It’s 1546 and a spectacular event is taking place in Constantinople: The great Sultan Suleiman is hosting a chess tournament to which every king of the known world is invited to send his champion. 13-year-old Princess Elisabeth is offered the chance to travel to this wonderful place, together with her teacher Roger Ascham and the English champion Giles. She is also accompanied by her 17-year-old friend Elsie, who has a keen interest in men. Shortly after the tournament’s begun, a murder is committed and Ascham is ordered by the Sultan to solve this mystery discretely. This brings Ascham and his young pupil into the dirty world of court conspiracies, the city’s most depressing slums and some of mankind’s most gruesome sins.
Matthew Reilly’s The Tournament opens with this exiting premise and a promising storyline. The two protagonists form a sympathetic team, with Ascham’s cunning and Elisabeth’s innocent but clever mind guiding the reader through an enjoyable read. The murder mystery turns out to be as complex and intriguing as you’d expect from a good crime novel.
It must be said that – to readers with a more than average knowledge of history – many plot elements will come across as far-fetched to say the least. To enjoy the novel fully, one must first be willing put aside the improbability of Elisabeth Tudor travelling to Constantinople, with too small an entourage and too much freedom to walk around in dark caves unchaperoned. However, once the reader dispenses with the need for historical accuracy, what remains is an exotic, rip-roaring adventure.
The author gives a warning in advance that this book contains strong adult content: indeed, several scenes and incidents could shock the reader. No living soul seems safe from the sick inclinations of some characters. It is this dark nature of the events in and around the palace, and Elsie’s nocturnal adventures, that help Elisabeth decide to become a virgin queen.
The author has a tendency to take glimpses into the future. However interesting this might be in light of Elisabeth’s future, it is quite frustrating to notice that the author is intent on referring to political situations of the modern world. I feel that it is rather misplaced that the author has chosen to simply transplant modern issues and fears into his novel – disregarding historical sensibilities. For their time, Ascham and his friends hold a strangely secular view of the world and woman’s rights. In the 16th century, both Christians and Muslims would have found common ground on many subjects. Being deeply religious and living according to religious books and traditions were not strange concepts. Also, the fear of Europe coming under Islamic rule in those days was of a completely different nature. Among historians, there is longstanding consensus on the nature of life under medieval Muslim rule. It was generally benign and permissive towards both Christian and Jewish subjects, and conversion to Islam was never compulsory. Religion remained a private matter – as long as people paid their taxes.

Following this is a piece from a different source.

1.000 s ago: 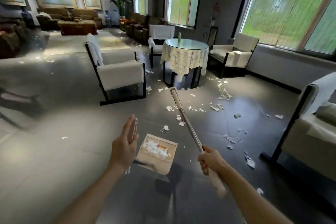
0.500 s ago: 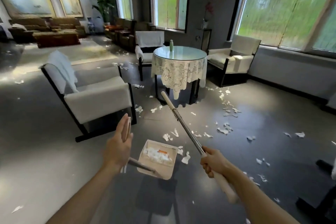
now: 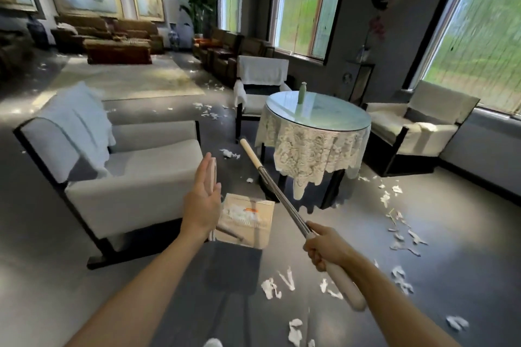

Therefore, Ascham’s grim vision of “reading the Koran at prayer times [in England]” is a rather blunt anachronism. One could argue that the stereotypes produced are prejudiced and anti-religious. Personally I would have favoured a less politicized approach to 16th century issues, which bear little resemblance to today’s headlines.
That being said, the main storyline of the murder mystery and the chess championship with its surprising outcome, are very well worth the read. The book was captivating and as a chess fan I liked the connection between chess and all the intrigues at the palace. For me, never has there been a novel that could at times be so annoying by its historical inaccuracy, but at the same time be so fascinating to the point that I forgot to make dinner!